Scott D. Parker
When’s the last time you walked down the Bible aisle in a bookstore? It had been awhile for me until this week. I found some time over a lunch hour and headed on over to Barnes and Noble to get a voucher for a free ebook. I rarely browse the stacks of brick-and-mortar stores anymore other than the periodicals. What surprised me about the Bible aisle were all the niche Bibles.

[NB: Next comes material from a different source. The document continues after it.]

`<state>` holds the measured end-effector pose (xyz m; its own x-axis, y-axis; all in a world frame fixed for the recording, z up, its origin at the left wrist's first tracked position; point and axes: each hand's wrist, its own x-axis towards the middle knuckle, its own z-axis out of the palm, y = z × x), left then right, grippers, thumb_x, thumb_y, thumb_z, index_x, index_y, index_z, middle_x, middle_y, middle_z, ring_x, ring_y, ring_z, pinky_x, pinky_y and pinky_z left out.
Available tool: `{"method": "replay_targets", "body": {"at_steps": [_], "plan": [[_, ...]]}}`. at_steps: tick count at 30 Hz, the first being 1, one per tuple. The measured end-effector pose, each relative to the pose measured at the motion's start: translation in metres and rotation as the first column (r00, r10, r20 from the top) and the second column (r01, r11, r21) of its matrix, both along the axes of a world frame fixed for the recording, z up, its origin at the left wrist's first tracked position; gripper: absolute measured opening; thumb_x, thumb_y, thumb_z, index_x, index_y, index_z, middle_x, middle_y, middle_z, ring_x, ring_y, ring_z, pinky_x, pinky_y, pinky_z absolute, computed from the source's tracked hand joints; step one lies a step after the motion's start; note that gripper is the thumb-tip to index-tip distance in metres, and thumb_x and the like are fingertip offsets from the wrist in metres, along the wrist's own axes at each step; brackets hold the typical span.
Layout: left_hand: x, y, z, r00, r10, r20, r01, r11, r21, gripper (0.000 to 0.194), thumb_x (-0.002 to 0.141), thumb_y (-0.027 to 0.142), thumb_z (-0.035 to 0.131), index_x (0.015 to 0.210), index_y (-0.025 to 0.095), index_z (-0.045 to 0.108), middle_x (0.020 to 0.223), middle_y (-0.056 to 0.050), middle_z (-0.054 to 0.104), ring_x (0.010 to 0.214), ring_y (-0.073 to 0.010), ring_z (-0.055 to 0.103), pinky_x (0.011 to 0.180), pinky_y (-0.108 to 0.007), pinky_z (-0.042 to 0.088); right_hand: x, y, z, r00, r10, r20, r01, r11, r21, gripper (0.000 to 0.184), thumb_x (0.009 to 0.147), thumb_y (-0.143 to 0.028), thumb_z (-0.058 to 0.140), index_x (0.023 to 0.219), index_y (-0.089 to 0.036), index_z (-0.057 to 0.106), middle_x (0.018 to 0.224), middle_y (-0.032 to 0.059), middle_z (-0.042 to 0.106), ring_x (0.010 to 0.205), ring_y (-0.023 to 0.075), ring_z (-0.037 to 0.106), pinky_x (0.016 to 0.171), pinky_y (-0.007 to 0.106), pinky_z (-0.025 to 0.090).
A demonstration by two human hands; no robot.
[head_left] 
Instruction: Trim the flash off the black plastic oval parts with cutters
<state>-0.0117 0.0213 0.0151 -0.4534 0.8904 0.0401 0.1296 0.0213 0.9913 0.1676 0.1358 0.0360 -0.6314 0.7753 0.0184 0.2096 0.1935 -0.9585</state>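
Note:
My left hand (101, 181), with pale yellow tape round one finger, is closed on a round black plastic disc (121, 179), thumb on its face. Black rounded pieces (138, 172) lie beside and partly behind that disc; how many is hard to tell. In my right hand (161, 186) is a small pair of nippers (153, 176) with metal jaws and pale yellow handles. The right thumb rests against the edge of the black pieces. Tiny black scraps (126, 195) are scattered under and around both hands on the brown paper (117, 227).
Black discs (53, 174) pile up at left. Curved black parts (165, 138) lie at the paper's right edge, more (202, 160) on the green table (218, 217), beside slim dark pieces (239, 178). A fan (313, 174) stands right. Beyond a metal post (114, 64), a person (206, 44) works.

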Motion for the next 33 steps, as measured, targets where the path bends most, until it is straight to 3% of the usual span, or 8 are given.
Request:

I’m not talking translations, mind you. I know all about the different ones, the literal translations, the paraphrase, the ones in contemporary English. What struck me was the different *types* of Bibles. I saw a Graduate Bible (for all matriculating students?), the Women’s Bible, the Men’s Bible, the Teenager Bible, the One-Year Bible, the Manga Bible (yes, really), and many more. Heck, I even saw The Green Bible. Couldn’t pass that one up so I opened it. Instead of, say, red text for the words of Jesus, various environmental verses were printed in green. It seems like there’s a Bible for every little niche out there. But when you get down to it, the words and the message are the same, just the packaging and focus is different.
No, this is not some great, new insight. It does seem to me, however, just one more way to break larger groups down into smaller ones. You won’t find men reading The Woman’s Bible because it’s not the masculine niche. Conversely, us parents probably won’t be reading the teenage Bible perhaps because the font is too weird. You know what? I think we should. Men should peruse the women’s bible and see what kind of things are highlighted. Ditto for the parents of teenagers and the teenaged Bible. We might learn something we didn’t know about other groups.
The same theory holds true for the mystery field, too. There are dozens of niche mysteries involving animals, quilting bees, herbs, what have you. Crime fiction is usually the dark, violent stuff and is written for folks who enjoy that sort of story. I still can’t help but think that we ought to read outside our comfort zones once in awhile. I’m in a small SF book club and I only get to pick a book once every four times. I’m reading three books I likely would not have chosen. It never fails: when I read a book out of my comfort zone, I learn more from the one, unfamiliar book that three or four where I know what I’m getting into before I even start. It’s made me a better, more well-rounded reader, and, perhaps, a better writer, too.
How often do you read outside your comfort zone?